TRY IT =
Copy each line below that includes "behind".

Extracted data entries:

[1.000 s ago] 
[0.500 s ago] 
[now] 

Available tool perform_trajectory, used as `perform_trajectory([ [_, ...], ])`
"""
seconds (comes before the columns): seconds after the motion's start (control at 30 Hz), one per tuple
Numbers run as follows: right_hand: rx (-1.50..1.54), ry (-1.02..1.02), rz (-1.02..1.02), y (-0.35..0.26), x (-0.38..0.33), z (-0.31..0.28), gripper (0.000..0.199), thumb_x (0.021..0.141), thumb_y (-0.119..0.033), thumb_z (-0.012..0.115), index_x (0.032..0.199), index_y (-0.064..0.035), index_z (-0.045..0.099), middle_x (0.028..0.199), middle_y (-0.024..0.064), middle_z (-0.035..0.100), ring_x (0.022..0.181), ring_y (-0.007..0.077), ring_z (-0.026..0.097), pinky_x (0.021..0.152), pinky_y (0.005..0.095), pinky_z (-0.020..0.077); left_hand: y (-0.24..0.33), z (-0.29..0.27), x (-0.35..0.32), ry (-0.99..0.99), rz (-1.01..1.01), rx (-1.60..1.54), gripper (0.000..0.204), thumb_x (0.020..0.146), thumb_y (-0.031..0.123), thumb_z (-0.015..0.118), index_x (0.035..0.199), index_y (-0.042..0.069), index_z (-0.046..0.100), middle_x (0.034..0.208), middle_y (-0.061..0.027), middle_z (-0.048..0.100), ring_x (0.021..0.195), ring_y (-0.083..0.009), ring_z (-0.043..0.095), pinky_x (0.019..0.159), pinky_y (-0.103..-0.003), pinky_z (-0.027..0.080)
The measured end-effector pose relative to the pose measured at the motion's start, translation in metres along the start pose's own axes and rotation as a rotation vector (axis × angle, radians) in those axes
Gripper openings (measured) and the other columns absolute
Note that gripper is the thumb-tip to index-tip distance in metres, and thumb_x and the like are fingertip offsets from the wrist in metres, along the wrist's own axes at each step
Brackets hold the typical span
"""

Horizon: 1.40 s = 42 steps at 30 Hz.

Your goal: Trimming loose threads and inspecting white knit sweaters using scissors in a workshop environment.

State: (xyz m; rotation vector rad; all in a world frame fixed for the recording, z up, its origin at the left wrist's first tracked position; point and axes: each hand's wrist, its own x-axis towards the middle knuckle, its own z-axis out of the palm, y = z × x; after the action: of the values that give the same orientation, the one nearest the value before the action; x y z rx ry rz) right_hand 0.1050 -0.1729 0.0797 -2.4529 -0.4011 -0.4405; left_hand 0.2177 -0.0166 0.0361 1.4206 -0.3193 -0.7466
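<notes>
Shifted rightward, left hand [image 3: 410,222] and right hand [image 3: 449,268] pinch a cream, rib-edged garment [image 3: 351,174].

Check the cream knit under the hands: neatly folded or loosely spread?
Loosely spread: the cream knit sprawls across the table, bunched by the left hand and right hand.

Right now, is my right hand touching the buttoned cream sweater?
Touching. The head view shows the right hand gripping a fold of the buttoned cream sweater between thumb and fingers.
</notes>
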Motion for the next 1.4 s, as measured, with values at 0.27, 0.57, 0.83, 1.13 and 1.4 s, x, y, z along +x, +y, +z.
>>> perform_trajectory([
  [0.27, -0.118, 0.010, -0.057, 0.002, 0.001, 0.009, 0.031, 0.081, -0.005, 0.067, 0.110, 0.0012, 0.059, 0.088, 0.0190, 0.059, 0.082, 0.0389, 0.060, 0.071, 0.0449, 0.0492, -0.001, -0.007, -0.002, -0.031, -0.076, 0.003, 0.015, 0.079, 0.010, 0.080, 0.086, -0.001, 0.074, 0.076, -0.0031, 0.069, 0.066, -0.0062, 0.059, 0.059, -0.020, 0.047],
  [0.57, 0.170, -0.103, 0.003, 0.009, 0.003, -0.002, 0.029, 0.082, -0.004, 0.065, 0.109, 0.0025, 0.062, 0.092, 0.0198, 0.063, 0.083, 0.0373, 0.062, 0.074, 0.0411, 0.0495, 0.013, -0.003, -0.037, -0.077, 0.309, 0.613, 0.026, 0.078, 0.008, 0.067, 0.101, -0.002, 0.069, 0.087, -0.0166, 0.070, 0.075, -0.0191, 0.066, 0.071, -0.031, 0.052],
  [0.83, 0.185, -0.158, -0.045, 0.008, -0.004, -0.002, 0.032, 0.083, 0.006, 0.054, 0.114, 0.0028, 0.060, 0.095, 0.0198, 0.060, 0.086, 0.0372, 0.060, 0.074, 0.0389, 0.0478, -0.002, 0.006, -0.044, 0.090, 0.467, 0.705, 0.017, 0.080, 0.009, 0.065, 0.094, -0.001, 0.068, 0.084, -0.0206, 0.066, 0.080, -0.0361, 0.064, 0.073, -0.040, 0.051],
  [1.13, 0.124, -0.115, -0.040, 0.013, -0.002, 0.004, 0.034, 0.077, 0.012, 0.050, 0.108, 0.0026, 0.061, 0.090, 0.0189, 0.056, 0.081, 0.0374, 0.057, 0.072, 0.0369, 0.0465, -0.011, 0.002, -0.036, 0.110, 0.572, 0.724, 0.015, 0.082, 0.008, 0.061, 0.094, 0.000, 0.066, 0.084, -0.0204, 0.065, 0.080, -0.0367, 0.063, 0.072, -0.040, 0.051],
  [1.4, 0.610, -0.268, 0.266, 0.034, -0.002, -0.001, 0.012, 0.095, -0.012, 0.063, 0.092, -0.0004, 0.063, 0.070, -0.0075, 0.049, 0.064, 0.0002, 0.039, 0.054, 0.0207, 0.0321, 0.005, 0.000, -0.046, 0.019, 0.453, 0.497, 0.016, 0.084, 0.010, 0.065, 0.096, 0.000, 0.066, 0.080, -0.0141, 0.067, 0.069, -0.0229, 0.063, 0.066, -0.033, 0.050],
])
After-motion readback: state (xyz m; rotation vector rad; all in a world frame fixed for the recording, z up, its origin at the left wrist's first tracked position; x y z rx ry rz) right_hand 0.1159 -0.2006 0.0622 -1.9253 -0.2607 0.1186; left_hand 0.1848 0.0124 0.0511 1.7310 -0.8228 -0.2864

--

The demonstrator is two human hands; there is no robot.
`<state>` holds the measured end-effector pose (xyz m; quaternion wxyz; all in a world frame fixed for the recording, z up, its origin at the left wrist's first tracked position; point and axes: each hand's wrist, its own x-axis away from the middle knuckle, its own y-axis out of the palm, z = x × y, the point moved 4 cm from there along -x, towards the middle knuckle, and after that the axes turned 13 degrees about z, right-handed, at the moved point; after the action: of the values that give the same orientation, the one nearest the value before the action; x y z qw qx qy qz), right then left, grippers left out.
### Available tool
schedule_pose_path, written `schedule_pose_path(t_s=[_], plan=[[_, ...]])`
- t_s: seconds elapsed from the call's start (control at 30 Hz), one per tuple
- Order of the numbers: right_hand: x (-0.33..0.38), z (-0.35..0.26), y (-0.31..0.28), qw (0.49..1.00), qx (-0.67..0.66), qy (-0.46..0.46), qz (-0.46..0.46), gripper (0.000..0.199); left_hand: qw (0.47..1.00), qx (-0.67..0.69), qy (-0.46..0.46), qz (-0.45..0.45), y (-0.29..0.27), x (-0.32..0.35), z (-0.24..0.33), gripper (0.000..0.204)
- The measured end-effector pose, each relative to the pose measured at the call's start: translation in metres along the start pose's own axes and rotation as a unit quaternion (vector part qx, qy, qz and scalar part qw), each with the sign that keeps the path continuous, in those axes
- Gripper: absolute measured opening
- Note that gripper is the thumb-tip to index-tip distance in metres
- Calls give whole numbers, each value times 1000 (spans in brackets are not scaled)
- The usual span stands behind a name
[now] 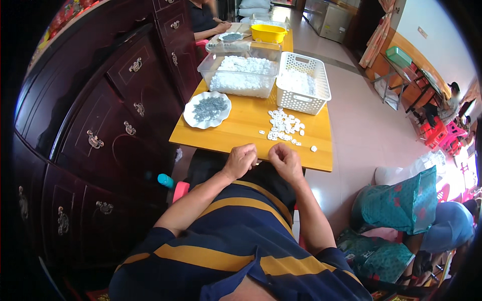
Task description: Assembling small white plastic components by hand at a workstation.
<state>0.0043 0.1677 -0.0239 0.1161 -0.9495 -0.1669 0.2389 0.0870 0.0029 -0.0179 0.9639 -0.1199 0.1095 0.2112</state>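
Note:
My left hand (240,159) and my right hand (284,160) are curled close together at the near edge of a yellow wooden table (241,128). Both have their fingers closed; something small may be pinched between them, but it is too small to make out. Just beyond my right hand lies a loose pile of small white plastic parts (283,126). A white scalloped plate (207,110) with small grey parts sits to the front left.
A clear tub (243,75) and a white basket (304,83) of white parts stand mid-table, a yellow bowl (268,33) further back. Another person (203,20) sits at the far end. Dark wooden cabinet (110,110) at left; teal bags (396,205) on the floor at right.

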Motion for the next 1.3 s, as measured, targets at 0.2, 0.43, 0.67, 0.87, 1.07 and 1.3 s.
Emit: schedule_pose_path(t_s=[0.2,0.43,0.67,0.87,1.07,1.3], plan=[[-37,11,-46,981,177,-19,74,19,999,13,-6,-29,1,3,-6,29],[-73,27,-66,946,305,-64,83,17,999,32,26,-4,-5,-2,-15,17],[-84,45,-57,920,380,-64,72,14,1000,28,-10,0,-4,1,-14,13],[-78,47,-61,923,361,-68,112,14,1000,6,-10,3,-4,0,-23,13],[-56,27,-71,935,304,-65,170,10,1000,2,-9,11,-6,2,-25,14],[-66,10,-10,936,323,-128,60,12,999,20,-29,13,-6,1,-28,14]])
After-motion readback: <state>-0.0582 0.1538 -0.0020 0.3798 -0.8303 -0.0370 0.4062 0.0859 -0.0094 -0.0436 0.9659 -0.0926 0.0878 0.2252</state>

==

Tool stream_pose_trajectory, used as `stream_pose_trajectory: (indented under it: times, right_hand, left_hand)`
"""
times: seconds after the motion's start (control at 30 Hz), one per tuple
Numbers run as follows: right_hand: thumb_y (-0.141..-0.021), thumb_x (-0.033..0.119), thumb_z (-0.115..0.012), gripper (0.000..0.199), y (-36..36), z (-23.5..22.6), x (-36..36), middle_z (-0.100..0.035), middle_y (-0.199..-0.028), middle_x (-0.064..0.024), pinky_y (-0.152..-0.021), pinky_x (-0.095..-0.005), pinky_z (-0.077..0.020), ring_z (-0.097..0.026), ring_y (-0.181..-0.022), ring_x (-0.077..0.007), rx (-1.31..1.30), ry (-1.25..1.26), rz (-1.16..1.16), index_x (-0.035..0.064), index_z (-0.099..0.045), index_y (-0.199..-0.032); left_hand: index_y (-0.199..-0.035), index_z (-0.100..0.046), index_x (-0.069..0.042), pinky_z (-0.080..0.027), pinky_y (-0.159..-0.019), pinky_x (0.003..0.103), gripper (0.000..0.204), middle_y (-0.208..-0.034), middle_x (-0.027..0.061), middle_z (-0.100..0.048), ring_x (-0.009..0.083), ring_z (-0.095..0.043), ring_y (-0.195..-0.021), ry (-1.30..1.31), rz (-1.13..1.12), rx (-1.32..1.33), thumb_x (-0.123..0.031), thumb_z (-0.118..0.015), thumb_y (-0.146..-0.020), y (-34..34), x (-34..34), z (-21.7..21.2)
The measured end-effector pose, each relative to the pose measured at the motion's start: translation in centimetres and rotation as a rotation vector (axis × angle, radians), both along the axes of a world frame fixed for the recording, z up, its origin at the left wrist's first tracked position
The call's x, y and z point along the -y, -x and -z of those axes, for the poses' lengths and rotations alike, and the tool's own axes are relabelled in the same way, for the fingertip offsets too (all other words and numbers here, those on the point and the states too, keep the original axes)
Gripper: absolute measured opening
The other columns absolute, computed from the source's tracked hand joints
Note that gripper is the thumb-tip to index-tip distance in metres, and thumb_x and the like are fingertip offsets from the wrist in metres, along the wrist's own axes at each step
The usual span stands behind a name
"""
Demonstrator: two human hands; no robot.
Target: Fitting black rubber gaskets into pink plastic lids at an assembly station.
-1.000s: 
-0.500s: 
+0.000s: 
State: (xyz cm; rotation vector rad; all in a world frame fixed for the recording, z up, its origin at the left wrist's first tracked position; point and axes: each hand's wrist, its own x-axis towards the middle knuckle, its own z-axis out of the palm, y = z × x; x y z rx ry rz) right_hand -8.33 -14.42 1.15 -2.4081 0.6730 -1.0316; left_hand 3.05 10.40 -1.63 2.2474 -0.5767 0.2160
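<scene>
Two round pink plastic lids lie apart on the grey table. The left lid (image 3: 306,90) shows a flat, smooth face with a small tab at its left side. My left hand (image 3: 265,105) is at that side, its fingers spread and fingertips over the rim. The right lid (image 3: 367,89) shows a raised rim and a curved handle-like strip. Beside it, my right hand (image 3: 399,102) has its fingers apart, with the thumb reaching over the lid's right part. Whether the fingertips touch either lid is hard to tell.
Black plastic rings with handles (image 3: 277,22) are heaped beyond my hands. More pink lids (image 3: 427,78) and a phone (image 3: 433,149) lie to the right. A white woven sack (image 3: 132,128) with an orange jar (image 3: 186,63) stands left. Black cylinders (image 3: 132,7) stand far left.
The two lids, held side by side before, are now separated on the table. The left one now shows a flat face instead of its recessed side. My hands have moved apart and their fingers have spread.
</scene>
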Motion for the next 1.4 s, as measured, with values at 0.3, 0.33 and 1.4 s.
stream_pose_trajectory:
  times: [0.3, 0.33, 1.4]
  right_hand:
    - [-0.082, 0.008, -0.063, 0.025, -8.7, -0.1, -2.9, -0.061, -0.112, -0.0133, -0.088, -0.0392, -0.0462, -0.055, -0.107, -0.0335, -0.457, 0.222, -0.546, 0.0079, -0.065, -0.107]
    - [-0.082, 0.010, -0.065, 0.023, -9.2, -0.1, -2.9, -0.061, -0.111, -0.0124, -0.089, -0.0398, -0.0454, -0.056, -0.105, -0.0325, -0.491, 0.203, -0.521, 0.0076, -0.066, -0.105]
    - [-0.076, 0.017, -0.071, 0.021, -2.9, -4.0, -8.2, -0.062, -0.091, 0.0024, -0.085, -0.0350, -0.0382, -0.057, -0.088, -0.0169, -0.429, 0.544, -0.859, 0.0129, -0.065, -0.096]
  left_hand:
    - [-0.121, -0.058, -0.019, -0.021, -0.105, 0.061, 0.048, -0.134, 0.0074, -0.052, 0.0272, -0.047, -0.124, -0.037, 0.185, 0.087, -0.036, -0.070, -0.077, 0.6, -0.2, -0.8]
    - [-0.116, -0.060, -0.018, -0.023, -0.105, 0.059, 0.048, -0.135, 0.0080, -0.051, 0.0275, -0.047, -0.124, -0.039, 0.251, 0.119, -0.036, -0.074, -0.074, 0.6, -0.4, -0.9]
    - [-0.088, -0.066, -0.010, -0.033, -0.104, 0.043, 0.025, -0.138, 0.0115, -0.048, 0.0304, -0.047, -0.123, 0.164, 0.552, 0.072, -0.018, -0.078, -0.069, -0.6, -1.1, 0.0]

RESPONSE AREA =
- The usual span stands behind a name
The usual span stands behind a name

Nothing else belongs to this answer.